Every line with the string "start" in it belongs in your answer, so copy them all from the data.

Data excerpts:
╔══

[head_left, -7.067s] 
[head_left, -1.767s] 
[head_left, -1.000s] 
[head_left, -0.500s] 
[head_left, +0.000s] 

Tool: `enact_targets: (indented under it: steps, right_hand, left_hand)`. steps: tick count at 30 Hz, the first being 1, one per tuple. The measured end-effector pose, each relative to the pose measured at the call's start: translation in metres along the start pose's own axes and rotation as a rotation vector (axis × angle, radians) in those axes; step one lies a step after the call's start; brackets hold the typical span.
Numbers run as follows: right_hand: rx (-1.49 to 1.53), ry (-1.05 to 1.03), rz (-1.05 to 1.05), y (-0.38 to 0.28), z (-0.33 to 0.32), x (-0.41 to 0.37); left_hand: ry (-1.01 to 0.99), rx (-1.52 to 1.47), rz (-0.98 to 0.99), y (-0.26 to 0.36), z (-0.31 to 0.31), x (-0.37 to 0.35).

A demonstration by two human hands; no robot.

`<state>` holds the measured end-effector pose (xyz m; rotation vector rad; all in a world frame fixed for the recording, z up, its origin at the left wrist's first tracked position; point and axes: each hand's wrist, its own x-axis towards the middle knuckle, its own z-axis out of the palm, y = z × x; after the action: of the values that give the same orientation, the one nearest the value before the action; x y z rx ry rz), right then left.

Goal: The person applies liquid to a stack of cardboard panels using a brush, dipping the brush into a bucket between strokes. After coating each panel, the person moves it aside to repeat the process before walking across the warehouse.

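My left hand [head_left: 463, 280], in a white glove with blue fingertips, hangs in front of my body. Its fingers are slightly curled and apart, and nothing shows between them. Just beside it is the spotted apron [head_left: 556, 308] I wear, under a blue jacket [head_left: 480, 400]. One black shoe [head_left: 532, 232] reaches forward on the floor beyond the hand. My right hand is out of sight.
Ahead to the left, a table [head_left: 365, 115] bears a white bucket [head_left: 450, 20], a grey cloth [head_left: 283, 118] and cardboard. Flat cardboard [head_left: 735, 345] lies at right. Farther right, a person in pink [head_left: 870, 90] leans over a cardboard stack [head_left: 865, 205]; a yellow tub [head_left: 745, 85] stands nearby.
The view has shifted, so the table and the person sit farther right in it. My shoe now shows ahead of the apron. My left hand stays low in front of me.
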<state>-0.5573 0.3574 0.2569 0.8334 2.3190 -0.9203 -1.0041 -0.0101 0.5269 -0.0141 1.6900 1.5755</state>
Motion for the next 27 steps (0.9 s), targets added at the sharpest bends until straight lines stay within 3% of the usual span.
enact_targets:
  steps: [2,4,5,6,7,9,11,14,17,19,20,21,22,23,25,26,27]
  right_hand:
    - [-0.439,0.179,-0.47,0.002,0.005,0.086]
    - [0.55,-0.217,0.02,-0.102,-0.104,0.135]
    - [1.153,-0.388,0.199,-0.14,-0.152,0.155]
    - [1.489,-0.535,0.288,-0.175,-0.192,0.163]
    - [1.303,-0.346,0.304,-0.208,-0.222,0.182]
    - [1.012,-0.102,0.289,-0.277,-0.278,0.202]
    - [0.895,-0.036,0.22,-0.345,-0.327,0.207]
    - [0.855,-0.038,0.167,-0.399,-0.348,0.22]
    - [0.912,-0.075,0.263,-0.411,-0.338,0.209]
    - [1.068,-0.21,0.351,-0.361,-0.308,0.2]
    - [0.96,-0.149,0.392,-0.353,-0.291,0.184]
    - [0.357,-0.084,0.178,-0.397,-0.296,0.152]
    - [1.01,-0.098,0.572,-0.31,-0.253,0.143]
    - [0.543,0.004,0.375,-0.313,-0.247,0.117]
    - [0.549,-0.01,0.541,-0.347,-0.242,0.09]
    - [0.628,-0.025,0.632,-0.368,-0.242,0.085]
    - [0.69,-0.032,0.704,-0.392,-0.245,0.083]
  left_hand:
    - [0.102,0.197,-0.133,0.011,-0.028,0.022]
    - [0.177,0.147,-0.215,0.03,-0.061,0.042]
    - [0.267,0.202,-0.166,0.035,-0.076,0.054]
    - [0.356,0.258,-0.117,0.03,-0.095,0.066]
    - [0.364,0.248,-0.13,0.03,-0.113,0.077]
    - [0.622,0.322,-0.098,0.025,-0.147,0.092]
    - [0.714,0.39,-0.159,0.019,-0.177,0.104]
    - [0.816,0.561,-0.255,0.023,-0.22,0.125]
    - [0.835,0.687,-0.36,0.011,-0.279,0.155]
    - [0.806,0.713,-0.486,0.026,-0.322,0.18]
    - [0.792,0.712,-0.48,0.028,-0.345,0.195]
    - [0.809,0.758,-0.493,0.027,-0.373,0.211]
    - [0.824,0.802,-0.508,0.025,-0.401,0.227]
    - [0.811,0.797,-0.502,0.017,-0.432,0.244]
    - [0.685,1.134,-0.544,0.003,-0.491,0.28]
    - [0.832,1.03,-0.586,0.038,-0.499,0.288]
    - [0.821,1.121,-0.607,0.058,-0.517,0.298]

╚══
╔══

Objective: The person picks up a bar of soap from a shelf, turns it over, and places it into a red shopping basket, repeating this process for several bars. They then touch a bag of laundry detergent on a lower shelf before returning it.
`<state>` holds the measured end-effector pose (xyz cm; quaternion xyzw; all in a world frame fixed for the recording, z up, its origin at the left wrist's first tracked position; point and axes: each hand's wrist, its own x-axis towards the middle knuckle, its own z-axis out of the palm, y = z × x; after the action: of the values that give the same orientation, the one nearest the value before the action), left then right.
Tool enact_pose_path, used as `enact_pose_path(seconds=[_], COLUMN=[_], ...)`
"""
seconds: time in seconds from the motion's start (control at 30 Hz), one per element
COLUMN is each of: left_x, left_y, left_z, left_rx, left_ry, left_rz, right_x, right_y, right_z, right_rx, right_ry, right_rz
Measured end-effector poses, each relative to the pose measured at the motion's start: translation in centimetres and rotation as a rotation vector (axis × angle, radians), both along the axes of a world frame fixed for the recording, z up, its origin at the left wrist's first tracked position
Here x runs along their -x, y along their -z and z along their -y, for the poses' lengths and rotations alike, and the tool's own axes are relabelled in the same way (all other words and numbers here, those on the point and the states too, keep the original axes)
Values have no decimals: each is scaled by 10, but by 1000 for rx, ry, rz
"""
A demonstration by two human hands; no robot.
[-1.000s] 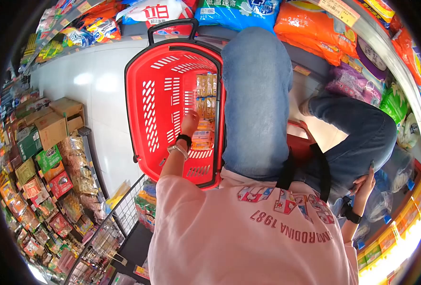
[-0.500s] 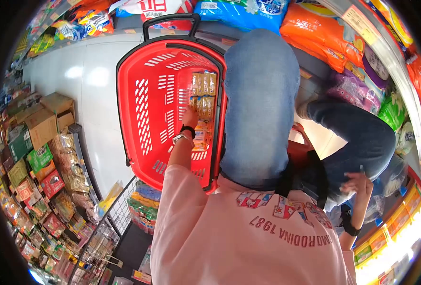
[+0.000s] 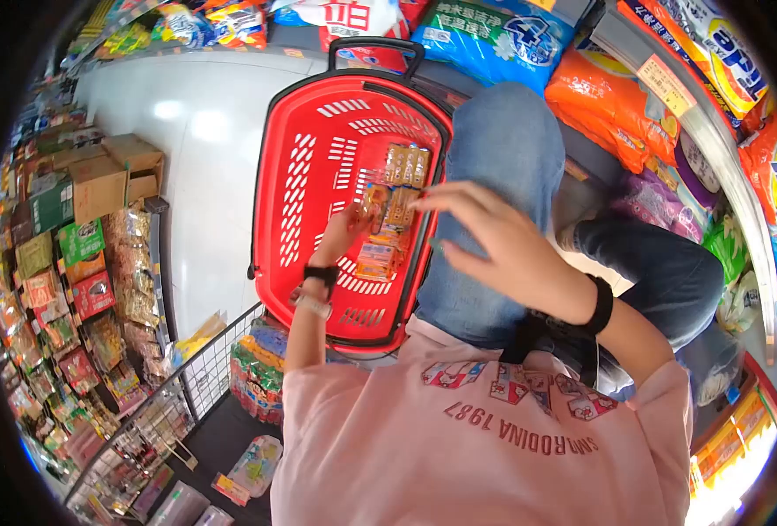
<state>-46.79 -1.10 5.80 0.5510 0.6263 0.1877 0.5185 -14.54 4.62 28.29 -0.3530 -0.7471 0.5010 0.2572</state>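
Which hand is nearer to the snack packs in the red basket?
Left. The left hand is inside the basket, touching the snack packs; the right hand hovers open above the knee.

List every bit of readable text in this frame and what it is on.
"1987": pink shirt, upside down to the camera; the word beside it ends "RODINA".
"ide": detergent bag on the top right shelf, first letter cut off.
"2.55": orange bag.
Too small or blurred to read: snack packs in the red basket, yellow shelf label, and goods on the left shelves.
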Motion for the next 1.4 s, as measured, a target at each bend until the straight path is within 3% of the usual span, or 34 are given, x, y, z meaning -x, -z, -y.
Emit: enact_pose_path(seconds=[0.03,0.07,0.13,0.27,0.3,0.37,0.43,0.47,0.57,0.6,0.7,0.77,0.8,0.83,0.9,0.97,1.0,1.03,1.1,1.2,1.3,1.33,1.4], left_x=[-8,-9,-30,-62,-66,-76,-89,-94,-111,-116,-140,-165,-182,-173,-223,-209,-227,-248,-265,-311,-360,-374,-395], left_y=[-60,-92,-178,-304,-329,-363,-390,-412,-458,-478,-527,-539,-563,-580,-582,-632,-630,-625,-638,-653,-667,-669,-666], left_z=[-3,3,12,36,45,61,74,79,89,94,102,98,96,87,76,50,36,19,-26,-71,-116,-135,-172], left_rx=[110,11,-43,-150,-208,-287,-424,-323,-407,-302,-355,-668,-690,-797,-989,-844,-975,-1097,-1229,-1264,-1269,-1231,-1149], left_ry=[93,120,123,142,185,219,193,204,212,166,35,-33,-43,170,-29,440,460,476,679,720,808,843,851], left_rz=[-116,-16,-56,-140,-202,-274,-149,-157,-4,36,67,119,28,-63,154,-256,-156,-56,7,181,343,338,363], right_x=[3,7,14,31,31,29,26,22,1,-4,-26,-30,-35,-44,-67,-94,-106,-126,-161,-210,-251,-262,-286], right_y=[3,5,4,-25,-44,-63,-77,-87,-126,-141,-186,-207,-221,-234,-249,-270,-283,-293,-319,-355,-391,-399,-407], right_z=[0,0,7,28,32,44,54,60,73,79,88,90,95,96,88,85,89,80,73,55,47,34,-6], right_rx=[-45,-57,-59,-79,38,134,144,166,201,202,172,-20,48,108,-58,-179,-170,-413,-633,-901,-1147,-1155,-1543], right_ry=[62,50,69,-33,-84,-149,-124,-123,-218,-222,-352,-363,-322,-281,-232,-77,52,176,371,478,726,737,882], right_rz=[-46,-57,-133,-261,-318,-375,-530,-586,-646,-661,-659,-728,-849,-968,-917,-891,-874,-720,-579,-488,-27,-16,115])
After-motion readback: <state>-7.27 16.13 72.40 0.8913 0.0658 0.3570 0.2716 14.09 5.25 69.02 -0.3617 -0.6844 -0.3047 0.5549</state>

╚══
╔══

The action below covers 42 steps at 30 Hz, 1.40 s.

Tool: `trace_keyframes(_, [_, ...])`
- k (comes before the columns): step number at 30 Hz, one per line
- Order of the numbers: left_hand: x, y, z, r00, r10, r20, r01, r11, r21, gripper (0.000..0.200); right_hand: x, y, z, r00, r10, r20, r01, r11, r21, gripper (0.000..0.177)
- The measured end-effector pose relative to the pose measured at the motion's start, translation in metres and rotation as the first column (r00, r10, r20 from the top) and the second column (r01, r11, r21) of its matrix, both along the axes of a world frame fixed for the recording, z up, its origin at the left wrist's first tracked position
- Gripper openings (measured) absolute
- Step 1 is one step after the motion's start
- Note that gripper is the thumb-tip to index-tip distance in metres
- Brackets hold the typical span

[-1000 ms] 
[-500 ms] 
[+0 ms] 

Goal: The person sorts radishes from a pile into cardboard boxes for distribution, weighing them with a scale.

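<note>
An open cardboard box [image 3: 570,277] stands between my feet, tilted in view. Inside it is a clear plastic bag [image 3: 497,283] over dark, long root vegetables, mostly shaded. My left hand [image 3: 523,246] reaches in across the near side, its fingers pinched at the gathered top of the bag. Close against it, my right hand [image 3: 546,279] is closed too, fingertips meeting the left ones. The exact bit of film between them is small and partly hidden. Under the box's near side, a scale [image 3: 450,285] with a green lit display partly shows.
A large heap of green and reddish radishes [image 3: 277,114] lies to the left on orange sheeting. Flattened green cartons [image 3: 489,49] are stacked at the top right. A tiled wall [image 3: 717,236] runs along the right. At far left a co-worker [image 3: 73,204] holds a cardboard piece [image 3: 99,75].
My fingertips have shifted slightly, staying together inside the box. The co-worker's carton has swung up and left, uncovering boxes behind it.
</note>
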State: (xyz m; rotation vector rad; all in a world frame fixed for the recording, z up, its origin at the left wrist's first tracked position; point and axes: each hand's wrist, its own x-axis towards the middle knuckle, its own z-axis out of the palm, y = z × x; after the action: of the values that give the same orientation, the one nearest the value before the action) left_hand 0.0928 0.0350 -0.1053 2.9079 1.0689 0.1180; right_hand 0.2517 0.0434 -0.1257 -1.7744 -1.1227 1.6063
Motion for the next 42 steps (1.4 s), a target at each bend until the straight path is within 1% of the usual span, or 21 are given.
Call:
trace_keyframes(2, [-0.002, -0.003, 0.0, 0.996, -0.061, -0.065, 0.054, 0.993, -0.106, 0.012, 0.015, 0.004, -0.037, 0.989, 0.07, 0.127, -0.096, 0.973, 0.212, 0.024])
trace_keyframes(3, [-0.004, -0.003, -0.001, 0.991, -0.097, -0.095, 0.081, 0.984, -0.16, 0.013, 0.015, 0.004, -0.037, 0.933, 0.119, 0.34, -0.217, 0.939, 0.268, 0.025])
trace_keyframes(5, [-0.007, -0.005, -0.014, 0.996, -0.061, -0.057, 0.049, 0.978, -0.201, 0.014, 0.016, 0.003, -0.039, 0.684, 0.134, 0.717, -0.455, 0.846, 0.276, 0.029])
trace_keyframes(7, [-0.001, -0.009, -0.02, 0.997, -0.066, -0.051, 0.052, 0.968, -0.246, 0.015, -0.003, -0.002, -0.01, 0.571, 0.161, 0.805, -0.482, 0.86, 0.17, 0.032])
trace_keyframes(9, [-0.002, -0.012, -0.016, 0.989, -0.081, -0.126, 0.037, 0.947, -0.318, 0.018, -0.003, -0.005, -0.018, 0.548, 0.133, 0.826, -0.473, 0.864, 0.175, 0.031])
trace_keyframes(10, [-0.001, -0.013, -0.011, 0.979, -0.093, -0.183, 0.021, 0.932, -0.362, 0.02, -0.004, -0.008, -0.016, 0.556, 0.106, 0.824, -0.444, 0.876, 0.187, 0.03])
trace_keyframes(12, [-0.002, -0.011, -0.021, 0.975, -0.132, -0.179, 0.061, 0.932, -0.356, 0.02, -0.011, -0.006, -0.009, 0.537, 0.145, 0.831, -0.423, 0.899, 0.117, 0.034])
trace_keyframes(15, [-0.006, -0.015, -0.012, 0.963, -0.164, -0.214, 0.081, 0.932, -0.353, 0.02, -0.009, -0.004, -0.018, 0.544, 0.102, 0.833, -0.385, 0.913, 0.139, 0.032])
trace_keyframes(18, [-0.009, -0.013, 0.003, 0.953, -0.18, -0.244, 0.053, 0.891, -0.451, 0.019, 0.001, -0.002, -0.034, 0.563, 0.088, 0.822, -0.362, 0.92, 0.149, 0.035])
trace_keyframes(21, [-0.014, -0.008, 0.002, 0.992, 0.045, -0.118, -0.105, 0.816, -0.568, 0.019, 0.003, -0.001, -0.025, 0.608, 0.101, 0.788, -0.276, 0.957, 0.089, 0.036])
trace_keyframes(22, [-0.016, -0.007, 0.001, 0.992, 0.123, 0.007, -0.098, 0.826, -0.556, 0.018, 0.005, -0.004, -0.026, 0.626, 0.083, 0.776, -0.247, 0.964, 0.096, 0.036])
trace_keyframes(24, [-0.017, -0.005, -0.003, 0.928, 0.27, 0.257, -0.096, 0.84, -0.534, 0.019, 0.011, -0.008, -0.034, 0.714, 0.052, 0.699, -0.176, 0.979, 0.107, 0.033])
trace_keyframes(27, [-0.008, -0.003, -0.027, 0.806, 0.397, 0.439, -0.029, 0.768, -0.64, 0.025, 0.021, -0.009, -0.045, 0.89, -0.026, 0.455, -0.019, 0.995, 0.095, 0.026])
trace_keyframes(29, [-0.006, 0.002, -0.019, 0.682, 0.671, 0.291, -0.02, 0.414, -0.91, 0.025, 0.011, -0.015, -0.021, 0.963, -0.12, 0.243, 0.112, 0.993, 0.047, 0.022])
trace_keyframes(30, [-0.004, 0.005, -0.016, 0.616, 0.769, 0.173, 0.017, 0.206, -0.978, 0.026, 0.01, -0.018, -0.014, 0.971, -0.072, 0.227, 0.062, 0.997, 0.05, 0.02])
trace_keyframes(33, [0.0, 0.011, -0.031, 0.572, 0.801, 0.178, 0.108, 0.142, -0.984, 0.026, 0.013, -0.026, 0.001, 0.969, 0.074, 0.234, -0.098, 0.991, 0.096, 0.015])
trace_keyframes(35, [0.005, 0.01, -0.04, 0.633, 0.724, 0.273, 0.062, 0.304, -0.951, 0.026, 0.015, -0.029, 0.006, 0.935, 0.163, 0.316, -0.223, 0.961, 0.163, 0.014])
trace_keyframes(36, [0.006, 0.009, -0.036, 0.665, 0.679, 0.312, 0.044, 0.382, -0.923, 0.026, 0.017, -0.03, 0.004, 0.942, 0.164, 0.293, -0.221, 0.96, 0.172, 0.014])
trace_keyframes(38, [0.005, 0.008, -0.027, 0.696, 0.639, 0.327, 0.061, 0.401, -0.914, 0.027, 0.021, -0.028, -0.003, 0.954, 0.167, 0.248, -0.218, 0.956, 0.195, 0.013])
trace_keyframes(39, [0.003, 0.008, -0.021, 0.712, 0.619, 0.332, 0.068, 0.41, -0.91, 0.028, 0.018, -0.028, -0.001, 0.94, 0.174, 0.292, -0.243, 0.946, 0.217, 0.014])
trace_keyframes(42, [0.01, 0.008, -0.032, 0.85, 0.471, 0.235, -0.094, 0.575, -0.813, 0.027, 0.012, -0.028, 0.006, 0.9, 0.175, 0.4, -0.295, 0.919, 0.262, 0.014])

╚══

◆ Task result ◆
Tool: `enact_targets: (indented under it: steps, right_hand, left_hand)`. steps: tick count at 30 Hz, the first being 1, one per tuple. The measured end-effector pose, each relative to the pose measured at the call's start: translation in metres along the start pose's own axes and rotation as a rotation vector (axis × angle, radians) in those axes; step one lies a step after the call's start; brackets hold the typical span.
seconds: time in seconds from the motion's start (control at 30 Hz), one per element
Measured end-effector poses, each relative to the pose measured at the motion's start: translation in centimetres and rotation as a rotation vector (axis × angle, radians), both along the axes of a world frame fixed for the recording, z up, its origin at the left wrist's first tracked position
- The measured end-effector pose relative to the pose measured at the motion's start, translation in metres and rotation as the first column (r00, r10, r20 from the top) and the second column (r01, r11, r21) of its matrix, both along the axes of a world frame fixed for the recording, z up, its origin at the left wrist's first tracked position
- Step 1 is one step after the motion's start

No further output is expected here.